● TASK BRIEF:
The pictures must be left out, while the rest of the data is copied exactly.

● LISTED ENTRIES:
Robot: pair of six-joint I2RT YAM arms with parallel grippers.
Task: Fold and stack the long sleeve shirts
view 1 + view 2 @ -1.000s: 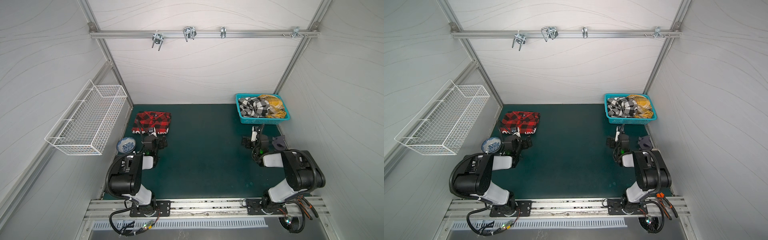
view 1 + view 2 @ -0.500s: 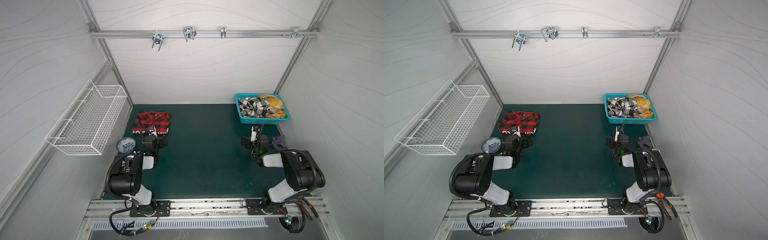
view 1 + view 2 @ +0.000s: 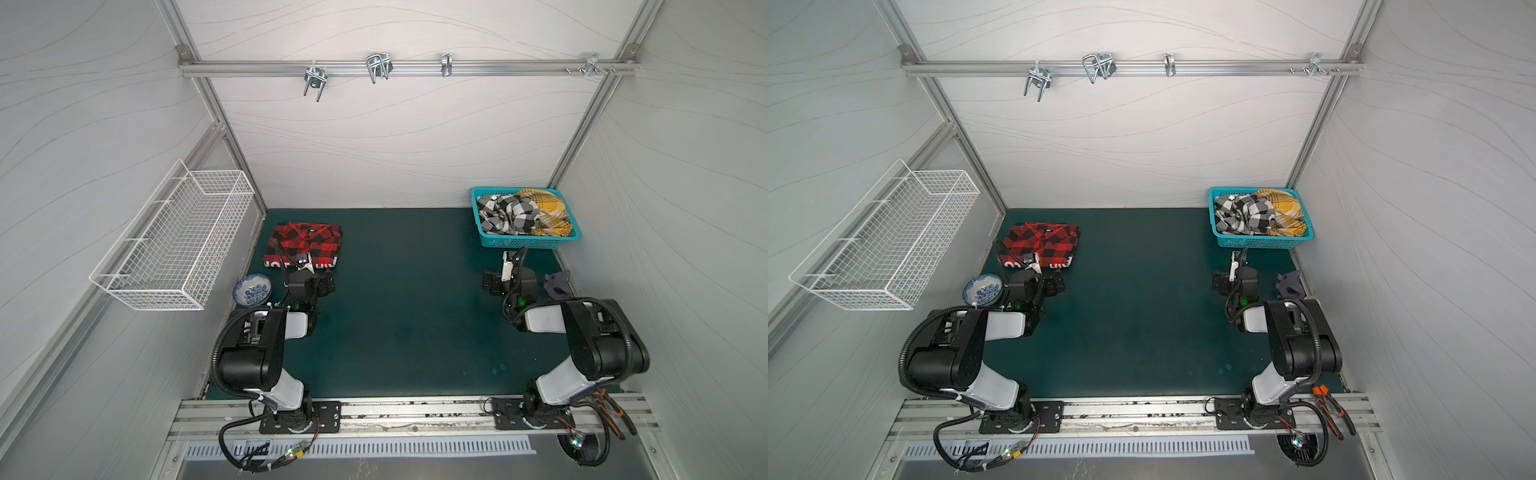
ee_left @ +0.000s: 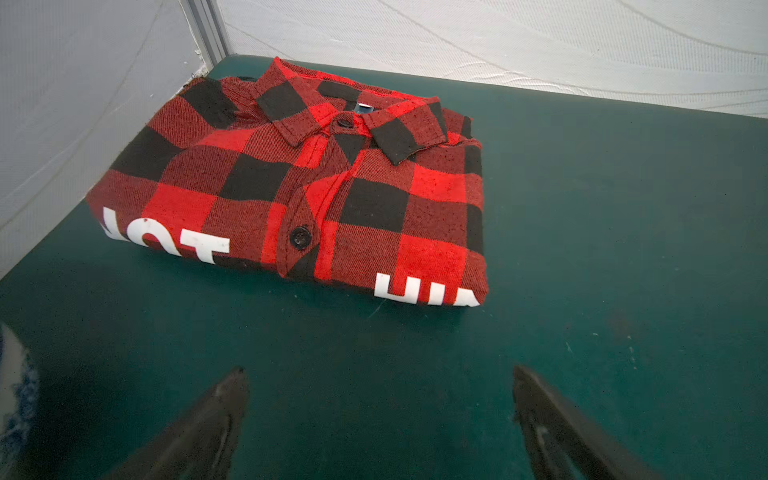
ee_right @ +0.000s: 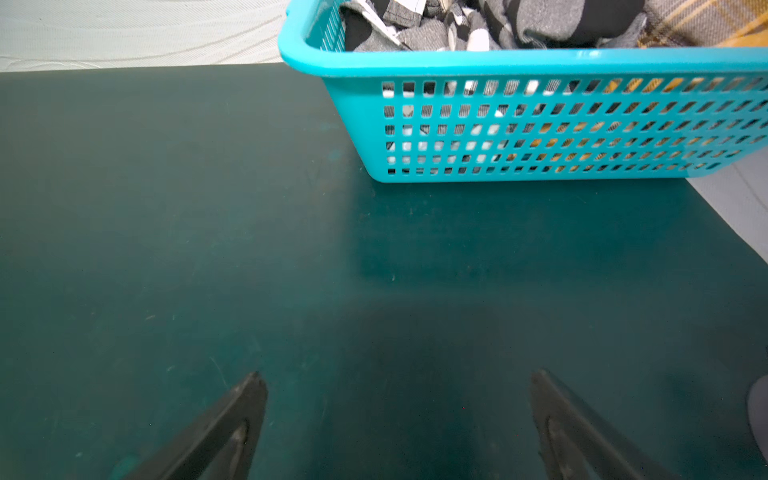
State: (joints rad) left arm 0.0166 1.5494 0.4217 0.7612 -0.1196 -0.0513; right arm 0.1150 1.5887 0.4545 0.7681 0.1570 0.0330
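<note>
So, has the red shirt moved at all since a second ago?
No. The red shirt lies just as far from the wall-mounted wire basket as before.

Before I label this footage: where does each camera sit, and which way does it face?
Top views: overhead, looking down on the mat; both arms show.
Left wrist: low, facing the folded red-and-black shirt; open left gripper shows.
Right wrist: low, facing the teal basket; open right gripper shows.
Shared: top views also hold shirt and basket.
</note>
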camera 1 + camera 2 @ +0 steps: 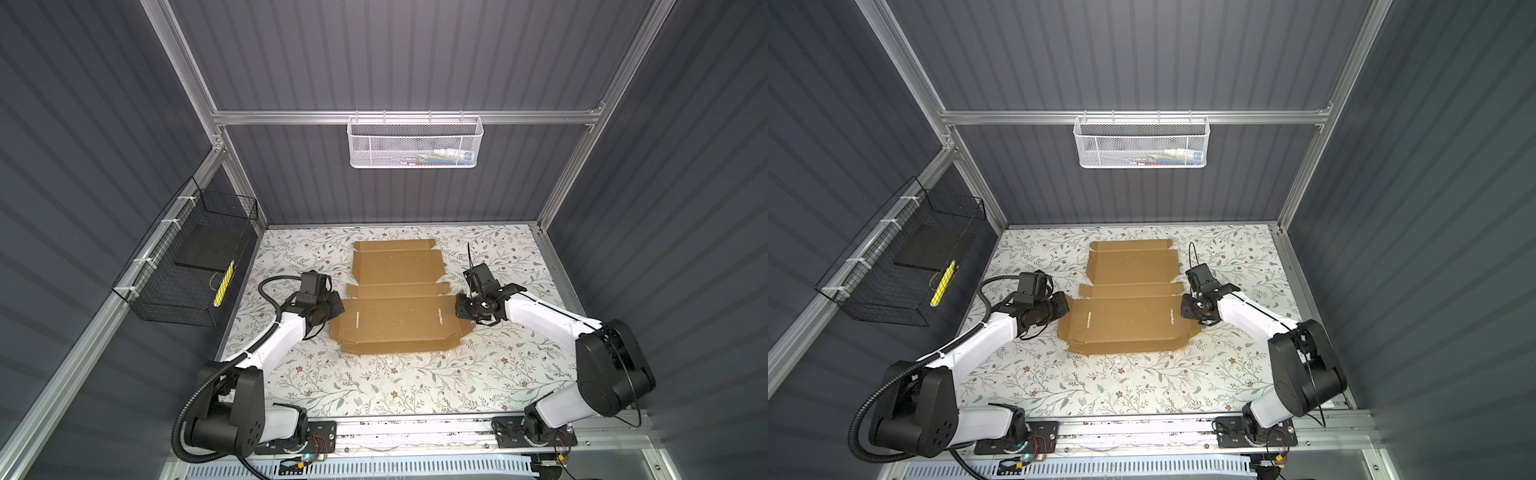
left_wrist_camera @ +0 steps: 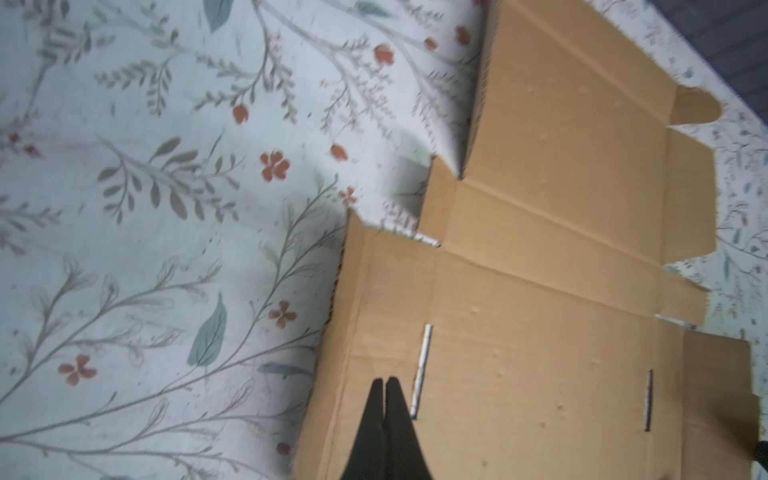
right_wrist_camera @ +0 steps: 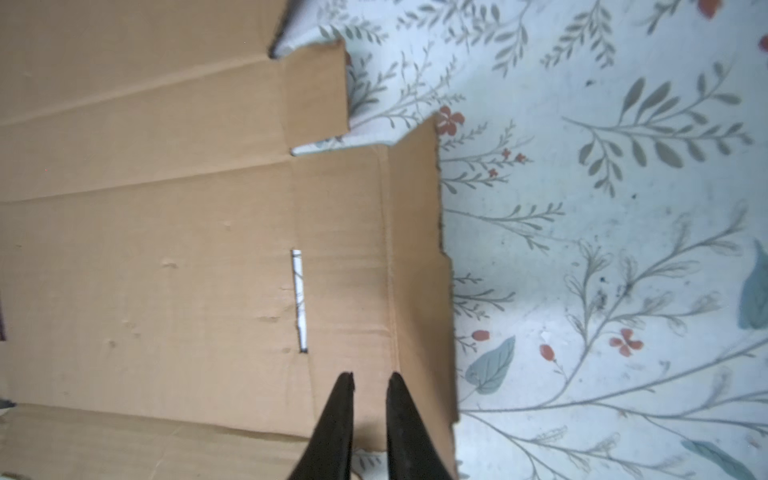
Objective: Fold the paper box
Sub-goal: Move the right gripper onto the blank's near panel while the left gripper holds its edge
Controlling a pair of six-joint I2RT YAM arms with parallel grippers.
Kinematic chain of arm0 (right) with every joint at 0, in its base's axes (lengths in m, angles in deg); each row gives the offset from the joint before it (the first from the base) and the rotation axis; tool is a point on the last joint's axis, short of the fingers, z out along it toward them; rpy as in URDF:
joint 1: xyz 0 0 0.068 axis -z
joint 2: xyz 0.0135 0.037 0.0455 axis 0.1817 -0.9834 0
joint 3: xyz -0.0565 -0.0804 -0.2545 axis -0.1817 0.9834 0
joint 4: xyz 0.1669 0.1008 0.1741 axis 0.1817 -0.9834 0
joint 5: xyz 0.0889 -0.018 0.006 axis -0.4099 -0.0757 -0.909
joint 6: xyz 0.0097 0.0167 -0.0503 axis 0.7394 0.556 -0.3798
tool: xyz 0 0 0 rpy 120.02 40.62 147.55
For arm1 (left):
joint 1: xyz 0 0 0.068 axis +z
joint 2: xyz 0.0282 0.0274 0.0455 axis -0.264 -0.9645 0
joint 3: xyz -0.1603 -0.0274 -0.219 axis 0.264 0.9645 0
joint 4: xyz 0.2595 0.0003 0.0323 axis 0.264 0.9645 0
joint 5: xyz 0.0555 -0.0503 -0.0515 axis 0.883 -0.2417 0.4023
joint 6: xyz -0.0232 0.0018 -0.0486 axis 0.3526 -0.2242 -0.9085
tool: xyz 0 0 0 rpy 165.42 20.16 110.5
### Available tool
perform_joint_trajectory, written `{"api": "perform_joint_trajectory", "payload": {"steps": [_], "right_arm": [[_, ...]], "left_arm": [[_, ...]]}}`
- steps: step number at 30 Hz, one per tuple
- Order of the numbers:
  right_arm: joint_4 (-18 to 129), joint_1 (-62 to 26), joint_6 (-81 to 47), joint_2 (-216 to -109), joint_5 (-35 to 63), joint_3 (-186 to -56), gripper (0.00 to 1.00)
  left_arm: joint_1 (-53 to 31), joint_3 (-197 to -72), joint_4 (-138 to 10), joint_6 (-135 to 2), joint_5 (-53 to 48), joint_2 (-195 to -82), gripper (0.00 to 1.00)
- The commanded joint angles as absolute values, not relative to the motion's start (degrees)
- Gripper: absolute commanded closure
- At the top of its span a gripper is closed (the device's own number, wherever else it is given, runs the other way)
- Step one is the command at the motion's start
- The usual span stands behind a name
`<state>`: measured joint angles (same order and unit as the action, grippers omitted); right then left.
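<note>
The paper box (image 1: 399,320) (image 1: 1129,320) lies as a flat brown die-cut cardboard sheet on the floral table, flaps spread, its widest panel nearest the arms. My left gripper (image 1: 338,309) (image 1: 1065,309) sits at that panel's left end. In the left wrist view its fingertips (image 2: 384,380) are pressed together over the cardboard (image 2: 540,291) beside a slot, holding nothing. My right gripper (image 1: 459,309) (image 1: 1183,309) is at the panel's right end. In the right wrist view it (image 3: 371,376) hovers over the side flap (image 3: 374,249) with a narrow gap and nothing between the fingers.
A black wire basket (image 1: 187,270) hangs on the left wall with a dark pad and a yellow item inside. A white mesh basket (image 1: 415,141) hangs on the back rail. Floral tabletop (image 1: 374,386) stretches in front of the sheet.
</note>
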<state>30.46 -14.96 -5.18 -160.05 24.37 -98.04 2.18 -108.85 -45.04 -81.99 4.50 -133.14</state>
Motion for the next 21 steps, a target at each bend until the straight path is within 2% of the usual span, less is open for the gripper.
{"api": "perform_joint_trajectory", "payload": {"steps": [1,11,21], "right_arm": [[28.31,-16.83,-3.44,-157.81,26.07,-98.06,0.81],[29.84,-24.91,2.79,-156.51,26.47,-96.41,0.81],[34.63,-32.12,6.42,-164.58,23.7,-100.31,0.81]], "left_arm": [[2.43,-114.46,-44.65,-79.01,1.8,-136.37,1.0],[2.39,-127.34,-48.62,-77.84,-4.18,-151.32,1.0],[2.39,-139.17,-51.23,-80.21,-8.03,-167.45,1.0]]}}
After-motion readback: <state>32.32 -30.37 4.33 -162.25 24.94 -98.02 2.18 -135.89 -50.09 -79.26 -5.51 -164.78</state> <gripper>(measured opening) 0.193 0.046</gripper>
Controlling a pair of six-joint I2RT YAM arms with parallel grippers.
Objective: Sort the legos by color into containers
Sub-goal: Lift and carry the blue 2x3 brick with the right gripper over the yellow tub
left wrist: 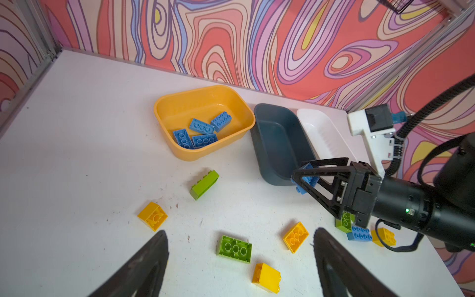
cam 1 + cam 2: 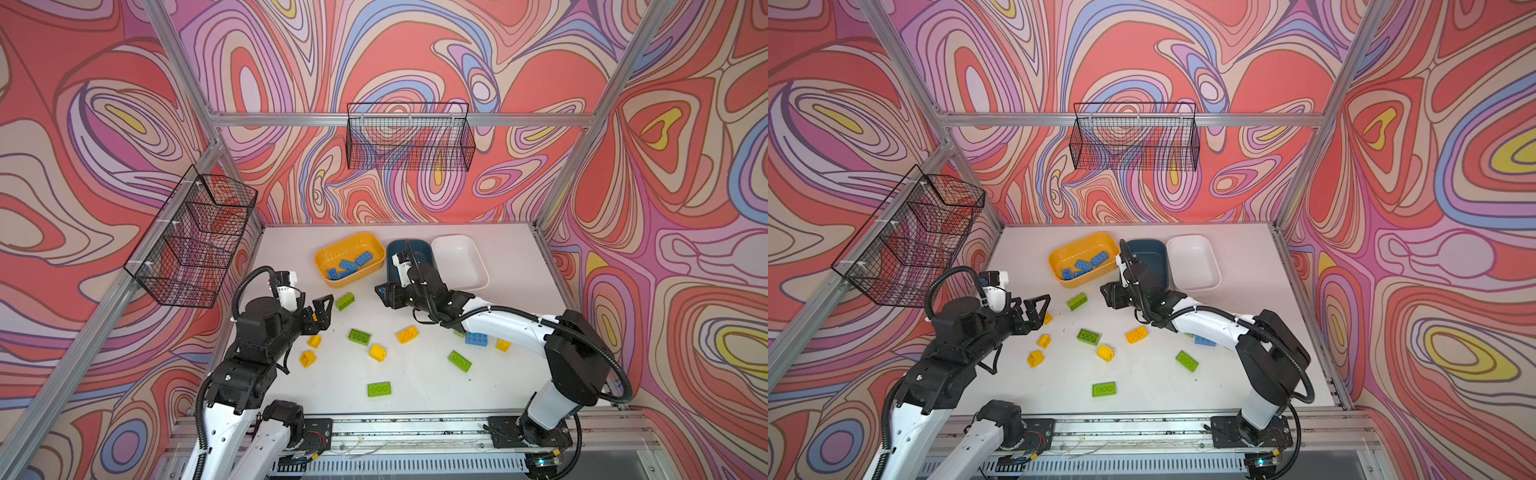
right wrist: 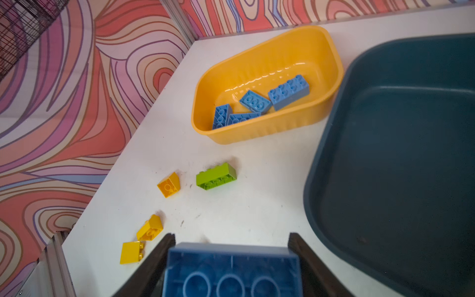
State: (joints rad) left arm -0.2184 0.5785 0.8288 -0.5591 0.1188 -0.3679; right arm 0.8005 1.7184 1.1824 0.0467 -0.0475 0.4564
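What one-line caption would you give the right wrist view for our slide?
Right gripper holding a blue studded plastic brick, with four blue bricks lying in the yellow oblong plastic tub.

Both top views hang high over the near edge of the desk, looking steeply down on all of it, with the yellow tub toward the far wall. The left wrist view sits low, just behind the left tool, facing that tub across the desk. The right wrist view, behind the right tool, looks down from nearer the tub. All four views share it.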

● TASK SOLUTION:
Robot: pair of six-joint I2RT YAM arms with parallel grippers.
Task: Fold and stack the long sleeve shirts
view 1 + view 2 @ -1.000s: 
view 1 + view 2 @ -0.500s: 
view 1 + view 2 @ +0.000s: 
ee_left @ +0.000s: 
ee_right @ +0.000s: 
State: (joints rad) left arm 0.0166 1.5494 0.4217 0.7612 -0.1196 -0.0513; right arm 0.1150 1.5887 0.4545 0.7681 0.1570 0.0330
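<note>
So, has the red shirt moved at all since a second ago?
No. The red shirt lies just as far from the wall-mounted wire basket as before.

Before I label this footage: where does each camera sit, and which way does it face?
Top views: overhead, looking down on the mat; both arms show.
Left wrist: low, facing the folded red-and-black shirt; open left gripper shows.
Right wrist: low, facing the teal basket; open right gripper shows.
Shared: top views also hold shirt and basket.
</note>
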camera 1 + camera 2 @ +0 steps: 
left_wrist_camera @ +0 steps: 
right_wrist_camera @ +0 steps: 
Objective: Fold the paper box
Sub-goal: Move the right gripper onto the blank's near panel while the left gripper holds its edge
Controlling a pair of six-joint I2RT YAM arms with parallel grippers.
Kinematic chain of arm0 (right) with every joint at 0, in its base's axes (lengths in m, angles in deg); each row gives the offset from the joint before it (the first from the base) and the rotation axis; tool is a point on the last joint's axis, short of the fingers, z out along it toward them; rpy as in URDF:
joint 1: xyz 0 0 0.068 axis -z
joint 2: xyz 0.0135 0.037 0.0455 axis 0.1817 -0.9834 0
joint 3: xyz -0.0565 -0.0804 -0.2545 axis -0.1817 0.9834 0
joint 4: xyz 0.1669 0.1008 0.1741 axis 0.1817 -0.9834 0
joint 5: xyz 0.0889 -0.018 0.006 axis -0.4099 -0.0757 -0.909
joint 6: xyz 0.0097 0.0167 -0.0503 axis 0.7394 0.556 -0.3798
tool: xyz 0 0 0 rpy 120.02 40.62 147.55
For arm1 (left):
joint 1: xyz 0 0 0.068 axis +z
joint 2: xyz 0.0282 0.0274 0.0455 axis -0.264 -0.9645 0
joint 3: xyz -0.1603 -0.0274 -0.219 axis 0.264 0.9645 0
joint 4: xyz 0.2595 0.0003 0.0323 axis 0.264 0.9645 0
joint 5: xyz 0.0555 -0.0503 -0.0515 axis 0.883 -0.2417 0.4023
joint 6: xyz -0.0232 0.0018 -0.0486 axis 0.3526 -0.2242 -0.9085
tool: xyz 0 0 0 rpy 165.42 20.16 110.5
### Available tool
perform_joint_trajectory, written `{"api": "perform_joint_trajectory", "payload": {"steps": [_], "right_arm": [[_, ...]], "left_arm": [[_, ...]]}}`
- steps: step number at 30 Hz, one per tuple
- Order of the numbers:
  right_arm: joint_4 (-18 to 129), joint_1 (-62 to 26), joint_6 (-81 to 47), joint_2 (-216 to -109), joint_5 (-35 to 63), joint_3 (-186 to -56), gripper (0.00 to 1.00)
  left_arm: joint_1 (-53 to 31), joint_3 (-197 to -72), joint_4 (-138 to 10), joint_6 (-135 to 2), joint_5 (-53 to 48), joint_2 (-195 to -82), gripper (0.00 to 1.00)
- The commanded joint angles as absolute values, not relative to the motion's start (degrees)
- Gripper: absolute commanded closure
- At the top of its span a gripper is closed (the device's own number, wherever else it is given, runs the other way)
- Step one is the command at the motion's start
- The usual span stands behind a name
`<state>`: measured joint angles (same order and unit as the action, grippers omitted); right then left.
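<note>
The paper box (image 1: 399,320) (image 1: 1129,320) lies as a flat brown die-cut cardboard sheet on the floral table, flaps spread, its widest panel nearest the arms. My left gripper (image 1: 338,309) (image 1: 1065,309) sits at that panel's left end. In the left wrist view its fingertips (image 2: 384,380) are pressed together over the cardboard (image 2: 540,291) beside a slot, holding nothing. My right gripper (image 1: 459,309) (image 1: 1183,309) is at the panel's right end. In the right wrist view it (image 3: 371,376) hovers over the side flap (image 3: 374,249) with a narrow gap and nothing between the fingers.
A black wire basket (image 1: 187,270) hangs on the left wall with a dark pad and a yellow item inside. A white mesh basket (image 1: 415,141) hangs on the back rail. Floral tabletop (image 1: 374,386) stretches in front of the sheet.
</note>
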<state>30.46 -14.96 -5.18 -160.05 24.37 -98.04 2.18 -108.85 -45.04 -81.99 4.50 -133.14</state>
Motion for the next 21 steps, a target at each bend until the straight path is within 2% of the usual span, less is open for the gripper.
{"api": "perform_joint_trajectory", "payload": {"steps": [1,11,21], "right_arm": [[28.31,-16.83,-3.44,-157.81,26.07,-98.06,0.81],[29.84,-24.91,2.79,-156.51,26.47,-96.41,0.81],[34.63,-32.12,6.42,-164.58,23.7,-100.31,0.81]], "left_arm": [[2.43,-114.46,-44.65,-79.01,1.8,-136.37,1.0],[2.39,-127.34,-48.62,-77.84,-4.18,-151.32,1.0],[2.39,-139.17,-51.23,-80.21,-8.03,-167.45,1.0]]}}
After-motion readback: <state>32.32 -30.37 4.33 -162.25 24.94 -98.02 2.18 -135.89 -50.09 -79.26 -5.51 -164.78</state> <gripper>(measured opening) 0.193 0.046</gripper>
Controlling a pair of six-joint I2RT YAM arms with parallel grippers.
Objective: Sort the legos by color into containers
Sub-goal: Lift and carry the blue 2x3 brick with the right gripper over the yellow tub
left wrist: 
cam 1 + cam 2: 
right wrist: 
State: (joints rad) left arm -0.2184 0.5785 0.8288 -0.5591 0.1188 -0.3679; right arm 0.8005 1.7184 1.1824 0.0467 -0.0475 0.4564
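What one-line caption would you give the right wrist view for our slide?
Right gripper holding a blue studded plastic brick, with four blue bricks lying in the yellow oblong plastic tub.

Both top views hang high over the near edge of the desk, looking steeply down on all of it, with the yellow tub toward the far wall. The left wrist view sits low, just behind the left tool, facing that tub across the desk. The right wrist view, behind the right tool, looks down from nearer the tub. All four views share it.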

Nothing else is required to complete the output.